The kneejerk response of the Green/Left to people who challenge them is to say that the challenger is in the pay of "Big Oil", "Big Business", "Big Pharma", "Exxon-Mobil", "The Pioneer Fund" or some other entity that they see, in their childish way, as a boogeyman. So I think it might be useful for me to point out that I have NEVER received one cent from anybody by way of support for what I write. As a retired person, I live entirely on my own investments. I do not work for anybody and I am not beholden to anybody. And I have NO investments in oil companies, mining companies or "Big Pharma"

UPDATE: Despite my (statistical) aversion to mining stocks, I have recently bought a few shares in BHP -- the world's biggest miner, I gather. I run the grave risk of becoming a speaker of famous last words for saying this but I suspect that BHP is now so big as to be largely immune from the risks that plague most mining companies. I also know of no issue affecting BHP where my writings would have any relevance. The Left seem to have a visceral hatred of miners. I have never quite figured out why.

I imagine that few of my readers will understand it, but I am an unabashed monarchist. And, as someone who was born and bred in a monarchy and who still lives there (i.e. Australia), that gives me no conflicts at all.
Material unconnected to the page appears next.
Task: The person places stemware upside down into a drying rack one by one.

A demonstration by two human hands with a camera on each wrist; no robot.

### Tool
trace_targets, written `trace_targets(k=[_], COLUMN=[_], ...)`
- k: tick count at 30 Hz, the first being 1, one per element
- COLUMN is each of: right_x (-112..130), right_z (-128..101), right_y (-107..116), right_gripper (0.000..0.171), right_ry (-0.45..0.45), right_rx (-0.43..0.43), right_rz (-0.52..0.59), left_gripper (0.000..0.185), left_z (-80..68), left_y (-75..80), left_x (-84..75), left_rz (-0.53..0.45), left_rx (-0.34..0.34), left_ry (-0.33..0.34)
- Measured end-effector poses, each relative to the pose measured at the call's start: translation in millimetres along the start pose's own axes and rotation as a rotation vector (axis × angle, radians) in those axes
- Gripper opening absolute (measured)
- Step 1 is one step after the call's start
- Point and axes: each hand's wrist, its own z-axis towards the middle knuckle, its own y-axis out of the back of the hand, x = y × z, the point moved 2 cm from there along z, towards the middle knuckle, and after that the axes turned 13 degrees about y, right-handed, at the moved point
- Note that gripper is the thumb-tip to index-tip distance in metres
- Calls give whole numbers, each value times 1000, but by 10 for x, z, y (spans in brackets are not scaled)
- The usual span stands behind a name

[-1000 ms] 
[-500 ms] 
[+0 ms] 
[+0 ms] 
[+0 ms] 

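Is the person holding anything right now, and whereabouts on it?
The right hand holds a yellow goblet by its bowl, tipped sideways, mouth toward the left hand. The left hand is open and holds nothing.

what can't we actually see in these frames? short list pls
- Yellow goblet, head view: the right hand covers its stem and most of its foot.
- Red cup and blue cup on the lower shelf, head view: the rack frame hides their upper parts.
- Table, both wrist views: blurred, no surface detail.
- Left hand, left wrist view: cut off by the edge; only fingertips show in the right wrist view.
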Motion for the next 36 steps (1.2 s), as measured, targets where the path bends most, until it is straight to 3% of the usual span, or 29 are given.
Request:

In theory, one's respect for the monarchy does not depend on who wears the crown but the impeccable behaviour of the present Queen does of course help perpetuate that respect. Aside from my huge respect for the Queen, however, my favourite member of the Royal family is the redheaded Prince Harry. The Royal family is of course a military family and Prince Harry is a great example of that. As one of the world's most privileged people, he could well be an idle layabout but instead he loves his life in the army. When his girlfriend Chelsy ditched him because he was so often away, Prince Harry said: "I love Chelsy but the army comes first". A perfect military man! I doubt that many women would understand or approve of his attitude but perhaps my own small army background powers my approval of that attitude.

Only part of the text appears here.